▸ Action item:
Give the lines below again, exactly as they stand, and leave out the images.

--- START ---

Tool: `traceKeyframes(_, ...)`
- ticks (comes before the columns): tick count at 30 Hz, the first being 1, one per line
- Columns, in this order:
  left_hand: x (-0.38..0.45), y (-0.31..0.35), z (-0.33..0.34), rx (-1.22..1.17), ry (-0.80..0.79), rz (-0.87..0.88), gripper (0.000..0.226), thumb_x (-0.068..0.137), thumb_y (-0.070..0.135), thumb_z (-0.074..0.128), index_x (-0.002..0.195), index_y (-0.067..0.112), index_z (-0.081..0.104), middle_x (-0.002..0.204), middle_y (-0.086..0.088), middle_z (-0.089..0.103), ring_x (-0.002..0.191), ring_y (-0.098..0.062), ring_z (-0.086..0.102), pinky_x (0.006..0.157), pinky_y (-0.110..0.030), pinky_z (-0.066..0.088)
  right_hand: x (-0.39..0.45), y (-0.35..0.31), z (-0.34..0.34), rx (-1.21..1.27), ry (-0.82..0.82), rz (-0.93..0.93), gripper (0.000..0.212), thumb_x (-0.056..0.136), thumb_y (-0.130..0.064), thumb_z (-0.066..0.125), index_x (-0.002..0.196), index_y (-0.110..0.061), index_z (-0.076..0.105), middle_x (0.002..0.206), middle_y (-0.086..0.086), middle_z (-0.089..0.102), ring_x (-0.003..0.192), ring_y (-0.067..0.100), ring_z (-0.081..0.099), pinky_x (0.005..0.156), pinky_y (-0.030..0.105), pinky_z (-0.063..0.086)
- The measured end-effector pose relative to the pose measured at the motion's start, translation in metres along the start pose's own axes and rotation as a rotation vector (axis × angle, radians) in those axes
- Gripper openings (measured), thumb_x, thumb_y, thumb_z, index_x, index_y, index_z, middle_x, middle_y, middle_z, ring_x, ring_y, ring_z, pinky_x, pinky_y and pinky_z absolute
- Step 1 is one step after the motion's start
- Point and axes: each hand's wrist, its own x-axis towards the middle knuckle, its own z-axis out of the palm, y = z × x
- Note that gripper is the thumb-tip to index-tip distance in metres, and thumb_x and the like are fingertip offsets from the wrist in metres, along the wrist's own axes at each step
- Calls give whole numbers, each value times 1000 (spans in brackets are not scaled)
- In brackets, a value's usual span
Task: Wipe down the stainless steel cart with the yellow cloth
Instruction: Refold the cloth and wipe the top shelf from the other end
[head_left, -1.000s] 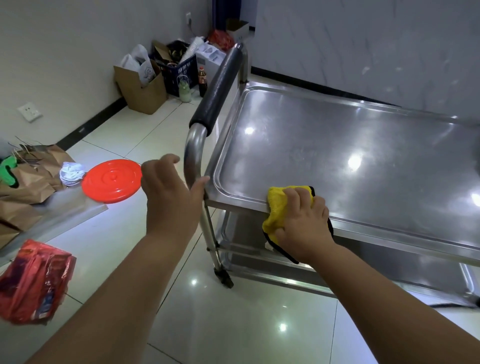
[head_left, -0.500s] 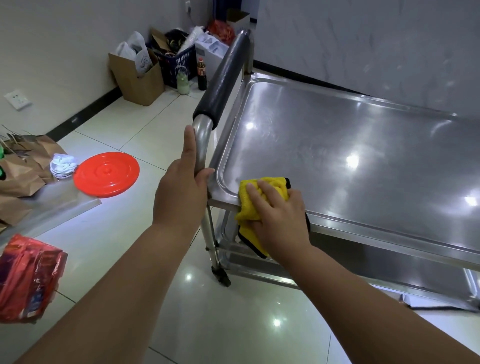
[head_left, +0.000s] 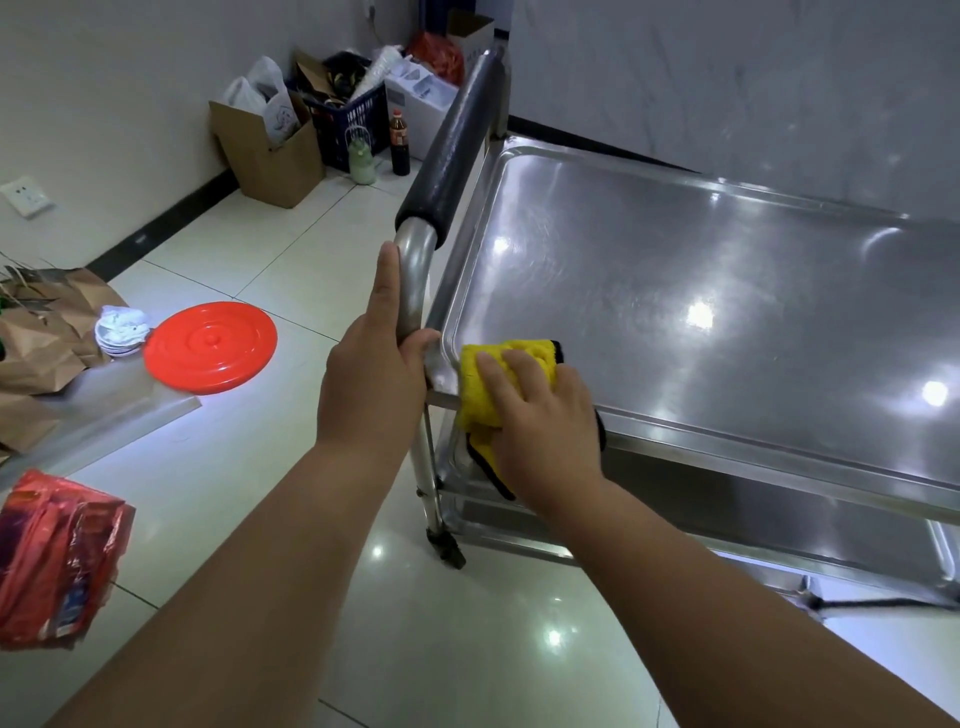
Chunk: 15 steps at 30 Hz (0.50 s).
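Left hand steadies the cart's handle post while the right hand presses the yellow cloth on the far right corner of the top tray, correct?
Not quite. The head view shows the right hand pressing the yellow cloth on the top tray's near left corner, beside the handle post that the left hand steadies.

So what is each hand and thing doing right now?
left hand: grips the cart's steel handle post
right hand: presses the cloth flat
yellow cloth: bunched on the tray's near corner
cart: top tray bare, shiny
red lid: lying flat

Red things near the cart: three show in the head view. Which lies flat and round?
The red disc on the low surface beside the left hand. The other two are crumpled bags.
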Motion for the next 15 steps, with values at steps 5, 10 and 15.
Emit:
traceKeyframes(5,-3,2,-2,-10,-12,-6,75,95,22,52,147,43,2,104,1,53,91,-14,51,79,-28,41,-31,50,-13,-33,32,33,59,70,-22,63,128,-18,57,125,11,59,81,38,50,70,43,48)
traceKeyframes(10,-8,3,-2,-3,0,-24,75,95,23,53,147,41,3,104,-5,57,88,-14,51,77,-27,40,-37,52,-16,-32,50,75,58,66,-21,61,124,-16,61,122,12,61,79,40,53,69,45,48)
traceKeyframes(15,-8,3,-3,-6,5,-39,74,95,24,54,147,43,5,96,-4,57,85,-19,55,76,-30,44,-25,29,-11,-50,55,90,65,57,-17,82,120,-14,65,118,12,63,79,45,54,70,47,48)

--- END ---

▸ Solution to the problem:
Tool: `traceKeyframes(_, ...)`
- ticks (comes before the columns): tick count at 30 Hz, the first being 1, one per line
- Columns, in this order:
  left_hand: x (-0.38..0.45), y (-0.31..0.35), z (-0.33..0.34), rx (-1.22..1.17), ry (-0.80..0.79), rz (-0.87..0.88), gripper (0.000..0.226), thumb_x (-0.068..0.137), thumb_y (-0.070..0.135), thumb_z (-0.074..0.128), index_x (-0.002..0.195), index_y (-0.067..0.112), index_z (-0.081..0.104), middle_x (-0.002..0.204), middle_y (-0.086..0.088), middle_z (-0.089..0.103), ring_x (-0.002..0.191), ring_y (-0.098..0.062), ring_z (-0.086..0.102), pinky_x (0.006..0.157), pinky_y (-0.110..0.030), pinky_z (-0.066..0.088)
  right_hand: x (-0.39..0.45), y (-0.35..0.31), z (-0.34..0.34), rx (-1.21..1.27), ry (-0.82..0.82), rz (-0.93..0.93), gripper (0.000..0.212), thumb_x (-0.056..0.136), thumb_y (-0.130..0.064), thumb_z (-0.066..0.125), index_x (-0.002..0.196), index_y (-0.110..0.061), index_z (-0.076..0.105), middle_x (0.002..0.206), middle_y (-0.086..0.086), middle_z (-0.089..0.102), ring_x (-0.003..0.192), ring_y (-0.067..0.100), ring_z (-0.081..0.099), pinky_x (0.005..0.156), pinky_y (-0.030..0.105), pinky_z (-0.063..0.086)
- The measured end-effector pose relative to the pose measured at the motion's start, translation in metres along the start pose's own axes and rotation as a rotation vector (axis × angle, radians) in those axes
- Gripper openings (measured), thumb_x, thumb_y, thumb_z, index_x, index_y, index_z, middle_x, middle_y, middle_z, ring_x, ring_y, ring_z, pinky_x, pinky_y and pinky_z absolute
- Step 1 is one step after the motion's start
- Point and axes: each hand's wrist, its own x-axis towards the middle knuckle, its own z-axis out of the palm, y = z × x
- Note that gripper is the thumb-tip to index-tip distance in metres, and thumb_x and the like are fingertip offsets from the wrist in metres, along the wrist's own axes at each step
- Calls give whole numbers, each value times 1000 (spans in brackets are not scaled)
- In brackets, a value's usual span
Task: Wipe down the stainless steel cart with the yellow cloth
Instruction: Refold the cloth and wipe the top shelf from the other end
[head_left, -1.000s] 
[head_left, -0.500s] 
[head_left, +0.000s] 
Chunk: 15 steps at 30 Hz (0.50 s).
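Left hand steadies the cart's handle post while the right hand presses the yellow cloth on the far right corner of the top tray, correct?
Not quite. The head view shows the right hand pressing the yellow cloth on the top tray's near left corner, beside the handle post that the left hand steadies.

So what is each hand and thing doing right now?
left hand: grips the cart's steel handle post
right hand: presses the cloth flat
yellow cloth: bunched on the tray's near corner
cart: top tray bare, shiny
red lid: lying flat

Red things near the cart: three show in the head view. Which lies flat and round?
The red disc on the low surface beside the left hand. The other two are crumpled bags.
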Motion for the next 15 steps, with values at steps 5, 10 and 15.
Emit:
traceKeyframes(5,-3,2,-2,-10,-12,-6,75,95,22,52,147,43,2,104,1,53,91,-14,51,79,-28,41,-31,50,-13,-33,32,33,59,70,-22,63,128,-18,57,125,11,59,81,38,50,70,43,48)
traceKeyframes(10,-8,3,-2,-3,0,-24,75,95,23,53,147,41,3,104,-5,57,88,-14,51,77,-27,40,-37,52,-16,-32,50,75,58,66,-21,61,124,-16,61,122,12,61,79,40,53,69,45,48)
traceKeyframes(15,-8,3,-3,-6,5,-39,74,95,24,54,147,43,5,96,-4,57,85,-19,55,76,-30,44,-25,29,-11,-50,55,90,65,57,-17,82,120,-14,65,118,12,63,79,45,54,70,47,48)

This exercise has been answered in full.